É importante examinar o trabalho precário, pois ele tem inúmeras conseqüências negativas para indivíduos, famílias e sociedades. Já que o trabalho está intimamente ligado a outros eventos sociais, econômicos e políticos, o crescimento do trabalho precário e da insegurança também teve efeitos extensos em fenômenos relacionados ou não ao trabalho.

O trabalho precário produziu insegurança econômica e volatilidade econômica para indivíduos e lares. Contribuiu para a crescente desigualdade econômica e reforçou os sistemas distributivos altamente desiguais e injustos tanto nos Estados Unidos quanto no Brasil.

O trabalho precário tem também conseqüências abrangentes para indivíduos fora do local de trabalho. Polanyi (1944, p. 73) afirmava que a operação desregulada de mercados livres desloca as pessoas física, psicológica e moralmente. O impacto da incerteza e da insegurança na saúde e no estresse dos indivíduos está bem documentado (Witte, 1999). A experiência da precariedade também corrói a identidade e promove anomia, como argumenta Sennett (1998).

Ademais, o trabalho precário tornou a vida em família mais precária e insegura. Incerteza em relação ao futuro pode afetar as decisões de um casal em relação a coisas importantes como quando casar e ter filhos, bem como quantos filhos ter.

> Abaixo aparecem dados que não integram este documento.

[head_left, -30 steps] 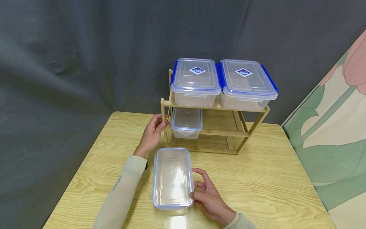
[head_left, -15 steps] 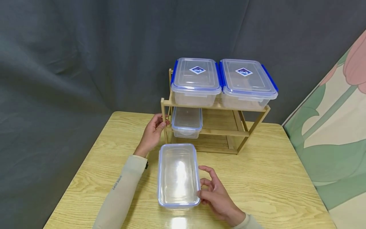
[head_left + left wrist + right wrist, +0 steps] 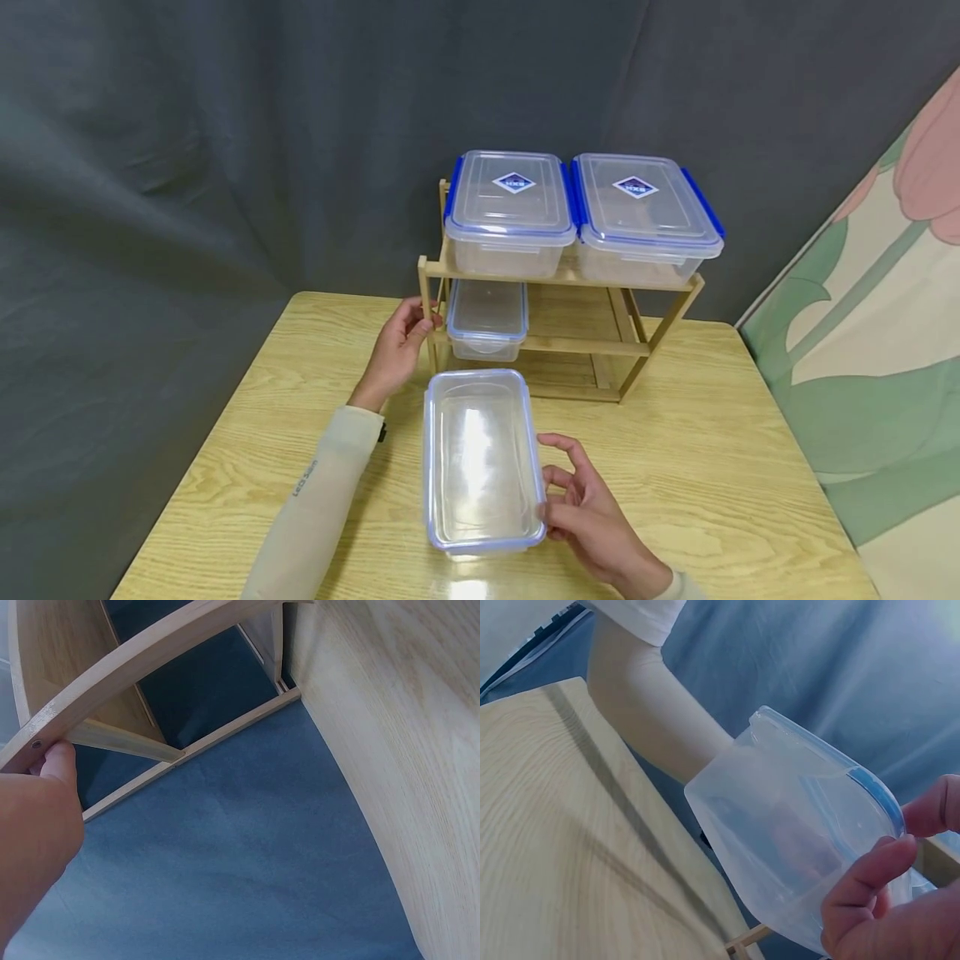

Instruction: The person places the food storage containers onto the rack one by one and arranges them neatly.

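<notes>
My right hand point(image 3: 600, 521) pinches the right edge of a clear rectangular food container point(image 3: 483, 458) with a pale blue band round its top. In the right wrist view, thumb and fingers hold the rim of this container point(image 3: 757, 817), which is raised off the table. My left hand point(image 3: 393, 350) grips the front left post of a wooden rack point(image 3: 592, 346); in the left wrist view the thumb of that hand point(image 3: 45, 825) presses on the wooden post point(image 3: 112, 671). A smaller lidded container point(image 3: 489, 312) sits at the left on the rack's middle shelf.
Two large lidded containers with dark blue clips, one on the left point(image 3: 513, 208) and one on the right point(image 3: 645, 208), stand side by side on the rack's top. The rack rests on a wood-grain table point(image 3: 712, 467), with a dark curtain point(image 3: 225, 150) behind.
The right hand has carried the container to the right and slightly toward the rack, and its near end has dipped lower in view. The left hand stays on the rack post.
</notes>
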The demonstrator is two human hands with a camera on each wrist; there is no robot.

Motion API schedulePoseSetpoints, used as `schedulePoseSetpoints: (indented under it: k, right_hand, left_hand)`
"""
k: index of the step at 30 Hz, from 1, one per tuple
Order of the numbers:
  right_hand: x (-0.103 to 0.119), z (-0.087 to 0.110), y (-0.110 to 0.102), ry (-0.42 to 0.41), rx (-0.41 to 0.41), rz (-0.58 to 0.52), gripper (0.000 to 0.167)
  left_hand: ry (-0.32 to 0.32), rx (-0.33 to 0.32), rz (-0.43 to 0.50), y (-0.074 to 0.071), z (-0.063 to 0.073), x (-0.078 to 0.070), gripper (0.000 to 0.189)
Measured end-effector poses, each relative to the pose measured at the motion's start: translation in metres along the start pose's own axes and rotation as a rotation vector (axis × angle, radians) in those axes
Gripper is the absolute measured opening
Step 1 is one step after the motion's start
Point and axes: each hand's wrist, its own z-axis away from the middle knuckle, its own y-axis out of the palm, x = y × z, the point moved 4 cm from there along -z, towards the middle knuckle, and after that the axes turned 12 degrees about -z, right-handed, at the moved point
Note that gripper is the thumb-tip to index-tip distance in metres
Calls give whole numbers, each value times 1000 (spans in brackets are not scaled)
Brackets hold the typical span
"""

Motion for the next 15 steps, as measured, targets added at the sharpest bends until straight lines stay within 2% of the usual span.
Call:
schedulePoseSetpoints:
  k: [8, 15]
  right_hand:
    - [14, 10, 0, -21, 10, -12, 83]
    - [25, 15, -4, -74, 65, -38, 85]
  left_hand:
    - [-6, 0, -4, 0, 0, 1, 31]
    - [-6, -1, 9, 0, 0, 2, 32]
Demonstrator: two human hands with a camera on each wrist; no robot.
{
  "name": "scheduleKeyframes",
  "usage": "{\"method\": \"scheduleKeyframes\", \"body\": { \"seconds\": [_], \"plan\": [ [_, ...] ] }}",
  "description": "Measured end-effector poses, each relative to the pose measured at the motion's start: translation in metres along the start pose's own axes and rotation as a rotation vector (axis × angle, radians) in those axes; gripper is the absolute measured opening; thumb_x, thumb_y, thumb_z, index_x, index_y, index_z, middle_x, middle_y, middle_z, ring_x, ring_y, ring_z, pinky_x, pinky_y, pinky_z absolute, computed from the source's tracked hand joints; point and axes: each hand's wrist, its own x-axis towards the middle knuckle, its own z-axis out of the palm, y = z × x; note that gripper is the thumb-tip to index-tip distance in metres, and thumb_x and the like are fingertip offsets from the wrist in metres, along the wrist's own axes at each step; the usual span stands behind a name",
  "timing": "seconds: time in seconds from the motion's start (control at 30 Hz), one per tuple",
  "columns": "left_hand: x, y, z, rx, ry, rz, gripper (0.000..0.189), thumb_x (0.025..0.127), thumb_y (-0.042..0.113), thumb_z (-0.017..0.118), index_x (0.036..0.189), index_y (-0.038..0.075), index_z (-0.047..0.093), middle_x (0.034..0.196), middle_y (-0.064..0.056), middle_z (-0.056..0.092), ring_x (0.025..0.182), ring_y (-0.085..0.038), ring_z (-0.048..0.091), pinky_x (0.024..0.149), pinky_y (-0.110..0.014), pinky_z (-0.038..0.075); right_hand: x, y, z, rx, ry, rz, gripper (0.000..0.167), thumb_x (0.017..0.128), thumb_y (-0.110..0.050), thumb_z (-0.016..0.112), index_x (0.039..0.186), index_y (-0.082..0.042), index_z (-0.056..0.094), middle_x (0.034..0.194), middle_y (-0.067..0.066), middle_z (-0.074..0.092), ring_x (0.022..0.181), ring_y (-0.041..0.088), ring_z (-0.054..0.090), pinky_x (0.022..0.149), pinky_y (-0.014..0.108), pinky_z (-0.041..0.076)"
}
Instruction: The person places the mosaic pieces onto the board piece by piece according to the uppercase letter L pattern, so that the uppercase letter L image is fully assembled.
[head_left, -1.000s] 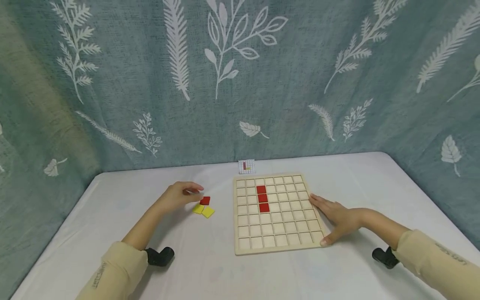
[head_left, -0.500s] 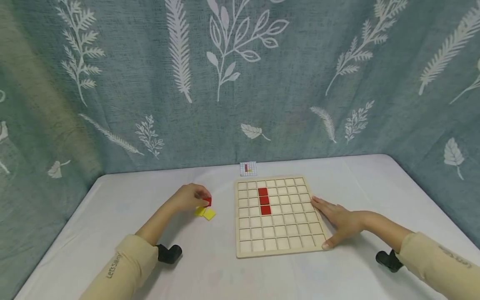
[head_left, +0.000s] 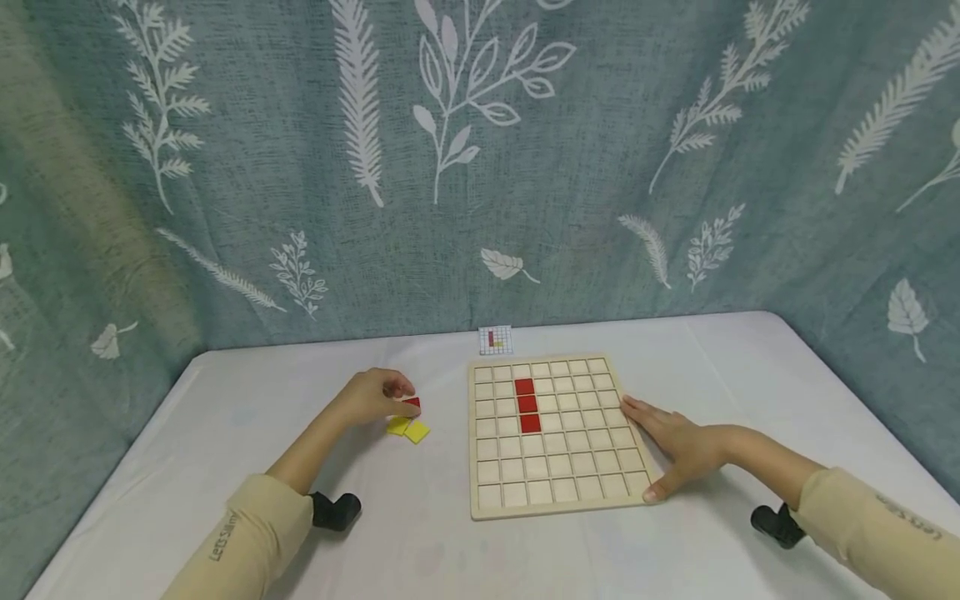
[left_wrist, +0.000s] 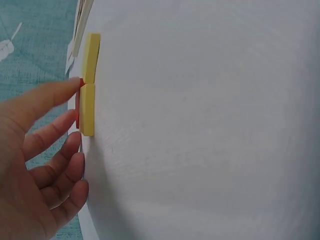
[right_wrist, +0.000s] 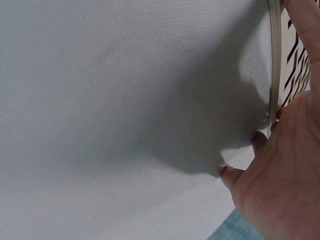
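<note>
My left hand is at a loose red square tile on the left side of the table. Its thumb and index finger pinch the tile's edges, while the other fingers curve loosely. Two yellow tiles lie just in front; in the left wrist view these yellow tiles hide most of the red tile. A wooden grid board lies to the right, holding a column of three red tiles. My right hand rests along the board's right edge, fingers and thumb spread.
A small printed grid card with a red and yellow pattern lies behind the board. White cloth covers the table. A green leaf-patterned curtain hangs along the back and sides.
My left hand has moved right to the loose red tile and taken hold of it; the tile looked tilted up half a second ago and sits lower now. My right hand stays at the board.
</note>
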Motion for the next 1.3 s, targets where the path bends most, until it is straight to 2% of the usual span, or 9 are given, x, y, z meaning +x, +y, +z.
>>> {"method": "scheduleKeyframes", "body": {
  "seconds": [0.17,0.4,0.7,0.8,1.07,1.3],
  "plan": [
    [0.000,-0.002,0.000,-0.021,0.014,0.002,0.020,0.079,0.024,0.072,0.091,0.009,0.068,0.083,-0.001,0.062,0.079,-0.017,0.053,0.064,-0.027,0.041,0.000,-0.001,-0.002,-0.001,0.000,0.003,0.118,0.069,-0.048,0.076,0.144,0.006,0.002,0.151,0.024,-0.003,0.137,0.044,0.002,0.105,0.063,0.009],
    [-0.002,-0.008,-0.002,-0.069,0.004,-0.039,0.035,0.074,0.030,0.076,0.099,0.007,0.067,0.090,-0.004,0.060,0.087,-0.020,0.050,0.070,-0.029,0.040,0.000,0.000,-0.002,-0.005,0.000,-0.005,0.118,0.070,-0.049,0.075,0.144,0.007,0.002,0.151,0.024,-0.003,0.137,0.044,0.002,0.105,0.062,0.009],
    [-0.001,-0.015,0.002,-0.097,0.031,-0.037,0.033,0.073,0.024,0.077,0.099,0.005,0.068,0.091,-0.006,0.062,0.087,-0.020,0.051,0.072,-0.029,0.042,0.000,0.002,-0.002,0.001,0.001,-0.016,0.119,0.069,-0.049,0.075,0.144,0.007,0.002,0.151,0.025,-0.002,0.137,0.045,0.002,0.105,0.063,0.008],
    [0.000,-0.015,0.002,-0.092,0.042,-0.035,0.032,0.074,0.023,0.077,0.098,0.004,0.068,0.091,-0.006,0.063,0.087,-0.020,0.052,0.072,-0.029,0.043,0.000,0.003,-0.002,0.006,-0.001,-0.020,0.118,0.070,-0.048,0.075,0.144,0.008,0.002,0.151,0.025,-0.003,0.137,0.045,0.002,0.104,0.063,0.008],
    [-0.002,-0.012,0.003,-0.100,0.082,-0.054,0.032,0.074,0.025,0.077,0.098,0.006,0.068,0.082,-0.003,0.059,0.076,-0.018,0.049,0.060,-0.027,0.040,0.000,0.004,-0.002,0.009,-0.006,-0.021,0.118,0.070,-0.049,0.075,0.144,0.007,0.001,0.151,0.025,-0.003,0.137,0.045,0.002,0.104,0.063,0.008],
    [-0.008,-0.005,0.000,-0.064,0.079,-0.007,0.033,0.073,0.025,0.077,0.099,0.006,0.069,0.084,-0.002,0.062,0.079,-0.018,0.055,0.062,-0.028,0.044,0.000,0.003,-0.002,0.014,-0.006,-0.009,0.118,0.070,-0.048,0.075,0.144,0.006,0.001,0.151,0.025,-0.003,0.137,0.045,0.002,0.104,0.064,0.008]
  ]
}}
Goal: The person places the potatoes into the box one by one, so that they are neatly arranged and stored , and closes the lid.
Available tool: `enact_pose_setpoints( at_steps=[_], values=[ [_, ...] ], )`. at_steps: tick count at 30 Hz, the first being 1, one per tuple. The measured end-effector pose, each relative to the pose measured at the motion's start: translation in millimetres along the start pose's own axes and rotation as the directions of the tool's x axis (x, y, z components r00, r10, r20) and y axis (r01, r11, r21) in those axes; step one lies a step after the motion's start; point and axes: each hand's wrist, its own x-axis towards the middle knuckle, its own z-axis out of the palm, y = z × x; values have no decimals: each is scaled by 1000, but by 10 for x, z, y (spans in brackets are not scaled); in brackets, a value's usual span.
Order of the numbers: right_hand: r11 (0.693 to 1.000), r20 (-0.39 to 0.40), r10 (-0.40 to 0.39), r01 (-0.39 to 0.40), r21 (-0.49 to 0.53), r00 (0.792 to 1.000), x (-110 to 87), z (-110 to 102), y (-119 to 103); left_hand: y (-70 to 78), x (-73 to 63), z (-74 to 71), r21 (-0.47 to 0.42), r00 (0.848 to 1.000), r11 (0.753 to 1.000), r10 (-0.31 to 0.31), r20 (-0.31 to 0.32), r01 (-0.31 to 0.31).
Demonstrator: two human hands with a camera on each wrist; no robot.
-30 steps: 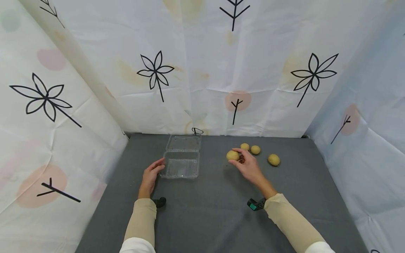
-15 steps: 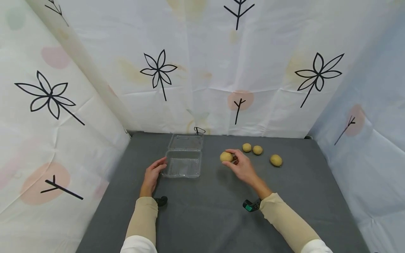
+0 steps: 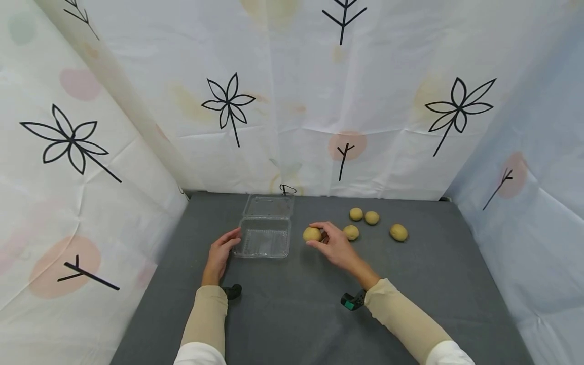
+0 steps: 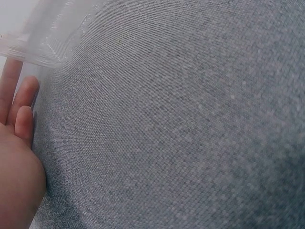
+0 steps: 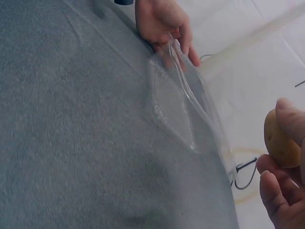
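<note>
My right hand (image 3: 336, 247) pinches a small yellow potato (image 3: 312, 234) between thumb and fingertips, above the table and just right of an open clear plastic container (image 3: 263, 237). In the right wrist view the held potato (image 5: 281, 140) shows a few dark spots. My left hand (image 3: 220, 256) holds the container's left rim, with its thumb at the edge. The left wrist view has only part of that left hand (image 4: 19, 143), one finger reaching under the container's corner (image 4: 52, 47). Its thumb is out of that view.
Several more potatoes lie to the right: one just behind the right hand (image 3: 351, 232), two at the back (image 3: 356, 214), one farther right (image 3: 399, 232). The container's lid (image 3: 269, 206) lies folded back towards the patterned cloth wall (image 3: 310, 126). Grey cloth covers the table (image 3: 292, 314).
My right hand has carried the potato left, towards the container. Another potato, hidden behind that hand before, now shows. The left hand and the container have stayed in place.
</note>
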Motion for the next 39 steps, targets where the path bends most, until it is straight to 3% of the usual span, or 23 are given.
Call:
enact_pose_setpoints(
  at_steps=[6, 13, 16, 25, 39],
  values=[
    [998, 15, 18, -18, 52, 1000, 52, 133, -29, -23, 7, -6, 2, 1000, 1000, 12, 10, -12],
    [995, 17, 14, -15, 101, 1000, 178, 293, -92, -294, 195, -2, 6, 999, 1000, 26, -30, -26],
    [993, -4, 17, -17, 120, 1000, 209, 350, -115, -343, 214, 6, 17, 999, 999, 37, -40, -36],
    [984, -44, 65, -57, 170, 997, 308, 510, -213, -292, 184, -23, 9, 999, 999, 31, -38, -30],
    [988, 1, 52, -51, 145, 999, 407, 700, -227, -313, 214, -24, 20, 999, 999, 41, -32, -40]
  ],
)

Além do mais, trabalho precário afeta comunidades e lares. O trabalho precário pode levar a uma falta de engajamento social, indicada pelo decrescimento de membros em associações voluntárias e organizações comunitárias, crédito e capital social de uma maneira geral (Putnam, 2000). Isso pode levar a mudanças na estrutura das comunidades, já que as pessoas que perdem seus trabalhos devido ao fechamento de plantas ou redução de funcionários podem não ter mais recursos para viver na comunidade (embora talvez eles não possam vender a casa também, se a redução for muito grande), e novos funcionários podem não conseguir criar raízes devido à incerteza e imprevisibilidade do trabalho.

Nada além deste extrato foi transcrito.